Немцы возобновили обстрел города. Снаряды летели через нас на Петроградскую сторону и там ухали. Ответил «Киров» резкими звенящими залпами главного калибра. Мы его узнали сразу: у него, как и у всякого корабля, был свой голос.

Вскоре город остался позади. По сторонам были лишь северная и южная дамбы - две параллельные каменистые гряды, уходящие далеко в залив. Они образуют так называемый морской канал, по которому входят в город корабли и торговые суда с большой осадкой. На самом конце южной дамбы у нас была база - землянка. Отсюда совершались все разведывательные операции на южное побережье, занятое немцами.

В землянке горел обычный фронтовой фитиль - хлопчатобумажная оплетка электрического кабеля, опущенная в консервную банку с подсоленным бензином. Нестроганый стол у стены справа, слева - двухъярусные нары и три скамейки.

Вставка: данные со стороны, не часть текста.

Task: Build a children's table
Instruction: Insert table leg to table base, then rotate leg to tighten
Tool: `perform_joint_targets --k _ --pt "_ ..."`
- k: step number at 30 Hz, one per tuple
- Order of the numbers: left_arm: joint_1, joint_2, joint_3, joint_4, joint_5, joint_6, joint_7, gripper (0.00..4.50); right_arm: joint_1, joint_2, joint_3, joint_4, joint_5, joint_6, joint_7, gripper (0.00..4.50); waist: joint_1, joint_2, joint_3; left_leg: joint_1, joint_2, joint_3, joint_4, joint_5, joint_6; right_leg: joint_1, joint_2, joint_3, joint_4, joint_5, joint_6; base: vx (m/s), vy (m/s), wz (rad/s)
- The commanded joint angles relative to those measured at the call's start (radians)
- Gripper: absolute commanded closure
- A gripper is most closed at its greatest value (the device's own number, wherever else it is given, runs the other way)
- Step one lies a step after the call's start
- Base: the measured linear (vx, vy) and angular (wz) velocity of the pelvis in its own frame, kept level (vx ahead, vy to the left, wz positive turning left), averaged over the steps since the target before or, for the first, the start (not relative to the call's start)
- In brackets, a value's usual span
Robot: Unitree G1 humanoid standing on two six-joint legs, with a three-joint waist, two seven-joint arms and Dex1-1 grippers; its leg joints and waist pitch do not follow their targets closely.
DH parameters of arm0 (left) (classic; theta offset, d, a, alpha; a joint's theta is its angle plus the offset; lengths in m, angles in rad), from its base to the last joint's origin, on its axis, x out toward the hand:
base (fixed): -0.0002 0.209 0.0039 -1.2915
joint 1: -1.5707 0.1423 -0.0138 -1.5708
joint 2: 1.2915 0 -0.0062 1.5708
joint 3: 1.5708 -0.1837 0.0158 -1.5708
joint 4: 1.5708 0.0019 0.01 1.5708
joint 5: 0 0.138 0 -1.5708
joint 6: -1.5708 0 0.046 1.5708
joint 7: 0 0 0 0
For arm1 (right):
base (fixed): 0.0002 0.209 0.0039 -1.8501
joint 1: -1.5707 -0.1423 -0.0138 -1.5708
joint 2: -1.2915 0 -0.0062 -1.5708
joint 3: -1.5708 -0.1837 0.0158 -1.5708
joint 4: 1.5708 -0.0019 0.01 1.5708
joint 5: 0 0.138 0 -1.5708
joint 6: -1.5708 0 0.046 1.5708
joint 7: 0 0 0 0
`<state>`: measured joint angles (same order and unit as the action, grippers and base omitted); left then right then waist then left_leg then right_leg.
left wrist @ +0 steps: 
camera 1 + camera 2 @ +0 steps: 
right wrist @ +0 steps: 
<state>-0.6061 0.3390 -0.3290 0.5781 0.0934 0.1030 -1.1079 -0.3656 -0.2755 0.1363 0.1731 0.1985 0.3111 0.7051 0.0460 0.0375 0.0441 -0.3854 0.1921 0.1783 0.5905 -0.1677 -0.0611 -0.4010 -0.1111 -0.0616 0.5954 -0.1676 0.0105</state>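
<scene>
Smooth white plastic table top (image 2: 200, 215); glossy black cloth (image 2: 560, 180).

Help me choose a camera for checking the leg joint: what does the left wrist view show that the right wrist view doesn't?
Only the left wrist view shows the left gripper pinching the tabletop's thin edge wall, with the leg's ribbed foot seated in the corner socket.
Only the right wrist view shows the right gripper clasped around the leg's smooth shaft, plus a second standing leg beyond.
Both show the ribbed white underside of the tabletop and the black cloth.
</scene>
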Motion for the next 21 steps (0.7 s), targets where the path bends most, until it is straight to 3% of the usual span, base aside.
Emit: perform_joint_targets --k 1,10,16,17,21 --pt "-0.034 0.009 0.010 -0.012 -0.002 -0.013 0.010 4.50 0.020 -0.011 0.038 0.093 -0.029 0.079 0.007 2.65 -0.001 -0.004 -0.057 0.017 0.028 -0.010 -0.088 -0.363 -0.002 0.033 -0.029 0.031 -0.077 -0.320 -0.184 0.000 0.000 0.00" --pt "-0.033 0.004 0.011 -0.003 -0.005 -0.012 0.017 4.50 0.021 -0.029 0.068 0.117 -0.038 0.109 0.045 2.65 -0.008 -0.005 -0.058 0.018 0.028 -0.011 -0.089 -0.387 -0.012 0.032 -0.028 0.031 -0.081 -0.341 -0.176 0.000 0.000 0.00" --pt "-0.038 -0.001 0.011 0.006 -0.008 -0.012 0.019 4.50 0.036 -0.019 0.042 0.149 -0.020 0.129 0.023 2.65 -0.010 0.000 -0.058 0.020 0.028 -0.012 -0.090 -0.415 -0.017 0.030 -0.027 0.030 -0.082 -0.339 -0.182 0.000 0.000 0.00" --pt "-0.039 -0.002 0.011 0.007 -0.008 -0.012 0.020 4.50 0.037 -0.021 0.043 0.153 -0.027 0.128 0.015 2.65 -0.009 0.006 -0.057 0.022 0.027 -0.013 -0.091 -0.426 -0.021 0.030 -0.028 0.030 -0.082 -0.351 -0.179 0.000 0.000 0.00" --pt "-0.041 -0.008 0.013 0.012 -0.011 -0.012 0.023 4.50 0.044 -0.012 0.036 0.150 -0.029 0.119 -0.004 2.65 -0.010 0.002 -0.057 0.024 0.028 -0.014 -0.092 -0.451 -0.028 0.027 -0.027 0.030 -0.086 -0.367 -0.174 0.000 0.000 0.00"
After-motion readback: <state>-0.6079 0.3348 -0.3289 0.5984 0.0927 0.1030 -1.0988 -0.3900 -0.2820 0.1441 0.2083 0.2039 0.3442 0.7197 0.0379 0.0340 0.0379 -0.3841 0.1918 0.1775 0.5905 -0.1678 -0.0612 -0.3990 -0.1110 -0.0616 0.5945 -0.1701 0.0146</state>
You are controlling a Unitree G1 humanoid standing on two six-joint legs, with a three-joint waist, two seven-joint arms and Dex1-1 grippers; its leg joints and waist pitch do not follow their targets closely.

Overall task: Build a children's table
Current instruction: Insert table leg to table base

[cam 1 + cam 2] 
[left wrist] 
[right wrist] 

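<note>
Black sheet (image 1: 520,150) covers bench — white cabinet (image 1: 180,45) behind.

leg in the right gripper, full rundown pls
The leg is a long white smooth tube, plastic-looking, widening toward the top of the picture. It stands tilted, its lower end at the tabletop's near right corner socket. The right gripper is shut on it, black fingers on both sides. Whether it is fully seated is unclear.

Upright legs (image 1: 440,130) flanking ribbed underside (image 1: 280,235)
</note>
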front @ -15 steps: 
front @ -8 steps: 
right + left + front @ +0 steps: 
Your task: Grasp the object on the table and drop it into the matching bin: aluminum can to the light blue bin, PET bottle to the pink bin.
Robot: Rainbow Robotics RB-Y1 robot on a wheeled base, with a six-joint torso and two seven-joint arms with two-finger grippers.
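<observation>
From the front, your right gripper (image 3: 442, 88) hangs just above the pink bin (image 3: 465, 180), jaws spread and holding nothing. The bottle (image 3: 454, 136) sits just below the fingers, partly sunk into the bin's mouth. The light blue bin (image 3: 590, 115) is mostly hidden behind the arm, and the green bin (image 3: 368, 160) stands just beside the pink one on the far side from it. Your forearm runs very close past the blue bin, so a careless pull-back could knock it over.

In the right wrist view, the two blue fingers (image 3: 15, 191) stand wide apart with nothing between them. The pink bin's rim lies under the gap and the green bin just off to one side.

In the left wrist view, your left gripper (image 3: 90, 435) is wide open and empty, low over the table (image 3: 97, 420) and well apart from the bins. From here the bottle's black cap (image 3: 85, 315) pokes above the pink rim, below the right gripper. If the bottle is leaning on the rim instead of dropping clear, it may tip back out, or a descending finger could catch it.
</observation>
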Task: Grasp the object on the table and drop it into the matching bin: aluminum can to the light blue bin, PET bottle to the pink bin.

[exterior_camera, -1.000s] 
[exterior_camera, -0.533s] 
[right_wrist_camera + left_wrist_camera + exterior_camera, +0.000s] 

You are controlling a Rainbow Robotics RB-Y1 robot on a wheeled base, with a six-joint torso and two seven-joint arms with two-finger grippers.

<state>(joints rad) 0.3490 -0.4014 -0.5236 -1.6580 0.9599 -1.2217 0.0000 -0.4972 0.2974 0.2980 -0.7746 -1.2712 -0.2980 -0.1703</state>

Нам предстояло провести здесь остаток ночи, весь день и только следующей ночью отправиться в Стрельну, до которой что-то около четырех миль. Днем нужно было хорошенько понаблюдать в дальномер за поведением немцев, а потом каждому четко определить задачу: ведь никто еще из нас не знал, что именно он должен будет делать.